[ntp:questions] Stick to PPS, even if the prefer server fails

Unruh unruh-spam at physics.ubc.ca
Thu Mar 26 04:46:09 UTC 2009

Thank you. Your quote at the top is correct
"Listen carefully to what I say; it is very complicated."
But I have no idea if I have listened carefully.

So, I have PPS running the shm refclock, with the seconds supplied by the
local clock (ie the reading from the system clock) and the usec from the
PPS signal.  Since I do not expect the local clock to suddenly shift by a
second, its usec discipline should be fine. I mark it as the preferred
server. (The PPS shm is run only once the local clock is disciplined to
within .1 sec by the other sources). 

Does this make sense? Or have I totally midunderstood.
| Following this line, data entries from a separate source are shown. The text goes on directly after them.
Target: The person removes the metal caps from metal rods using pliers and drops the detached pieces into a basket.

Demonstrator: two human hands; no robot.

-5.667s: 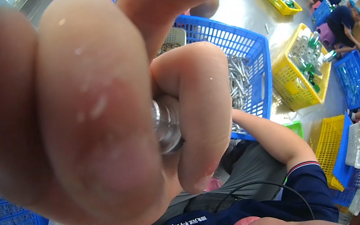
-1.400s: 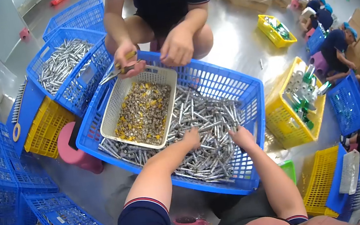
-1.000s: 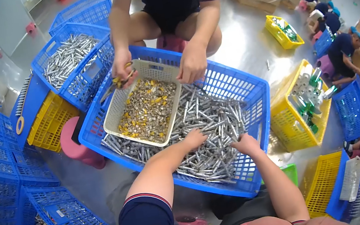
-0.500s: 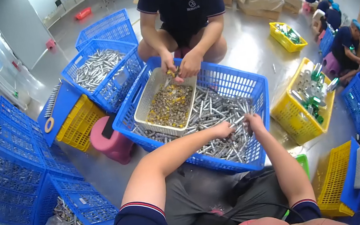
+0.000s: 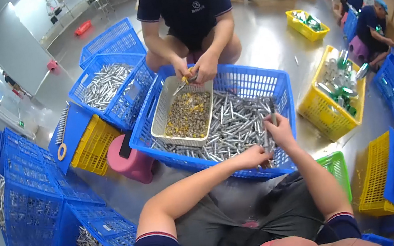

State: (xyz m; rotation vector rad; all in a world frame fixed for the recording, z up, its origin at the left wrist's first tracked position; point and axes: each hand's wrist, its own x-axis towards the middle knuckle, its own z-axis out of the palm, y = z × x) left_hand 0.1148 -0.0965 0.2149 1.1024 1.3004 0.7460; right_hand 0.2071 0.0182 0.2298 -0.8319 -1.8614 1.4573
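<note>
My left hand [image 5: 254,156] is closed at the near right part of a large blue basket [image 5: 182,160]; what its fingertips grip is too small to name. Just to its right, my right hand [image 5: 279,130] pinches a slim dark metal part [image 5: 273,110] that points away from me. Many silvery metal parts [image 5: 234,127] fill the basket around both hands. On them, at the basket's left side, rests a cream tray [image 5: 154,119] of small brownish and yellow pieces [image 5: 188,116].
Across the basket a co-worker squats, with pliers [image 5: 183,85] in the hands over the tray. At left are blue baskets [image 5: 125,95] and a pink stool [image 5: 136,163]. Yellow baskets [image 5: 327,115] and a green one [image 5: 337,168] stand at right, with several people beyond.
My left hand has moved nearer to me and slightly right. My right hand has turned upward, and a slim part now shows above its fingers. The view has tilted a little.
</note>
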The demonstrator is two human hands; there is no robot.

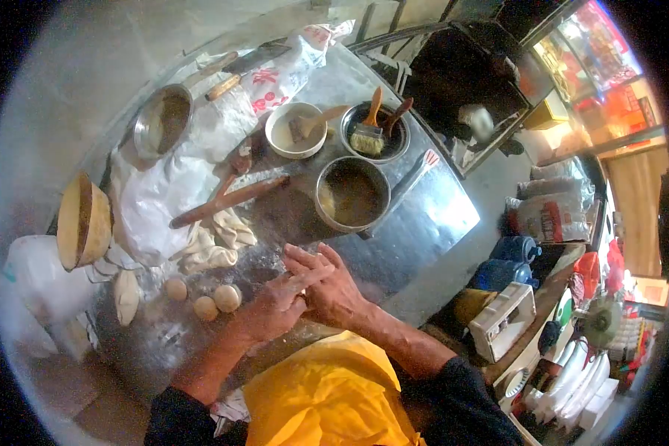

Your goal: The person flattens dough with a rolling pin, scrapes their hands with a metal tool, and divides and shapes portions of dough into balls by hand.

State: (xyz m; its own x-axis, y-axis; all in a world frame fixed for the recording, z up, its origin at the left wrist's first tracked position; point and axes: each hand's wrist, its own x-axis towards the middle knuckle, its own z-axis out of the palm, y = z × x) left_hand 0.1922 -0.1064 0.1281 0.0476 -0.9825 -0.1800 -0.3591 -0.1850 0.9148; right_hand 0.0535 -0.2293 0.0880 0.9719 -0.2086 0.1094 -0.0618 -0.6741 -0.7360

mills at udel.edu (David Mills) writes:

>Bill,If you had taken the trouble to look at the documentation , you 
>would have found the "Mitigation Rules and the Prefer Peer"  
>http://www.eecis.udel.edu/~mills/ntp/html/prefer.html page which clearly 
>describes how the contraptoin works.

>Unruh wrote:

>>Dave Hart <davehart at gmail.com> writes:
>>>On Mar 25, 9:19=A0pm, Unruh <unruh-s... at physics.ubc.ca> wrote:
>>>>I have no idea why and whether kernel PPS code is any better ( or worse)
>>>>than say PPS discipline using the shm PPS refclock using parallel port
>>>>interrupt. Ie, both can discipline
>>>>to about 1-2usec level.
>>>Re-read the thread, then.  A kernel clock disciplined by PPS allows
>>>PPS to continue to discipline the clock when ntpd's PPS implementation
>>>stops doing so because of a prefer peer problem.
>>I must admit that I am completely confused by this prefer peer problem. I
>>would think that ntp would use the PPS/refclock preferentially no matter
>>what external servers are doing. But clearly I am not understanding
>>something. If it does not that would seem to me to be a bug in ntp, not
>>something one should be rewriting kernel code to overcome.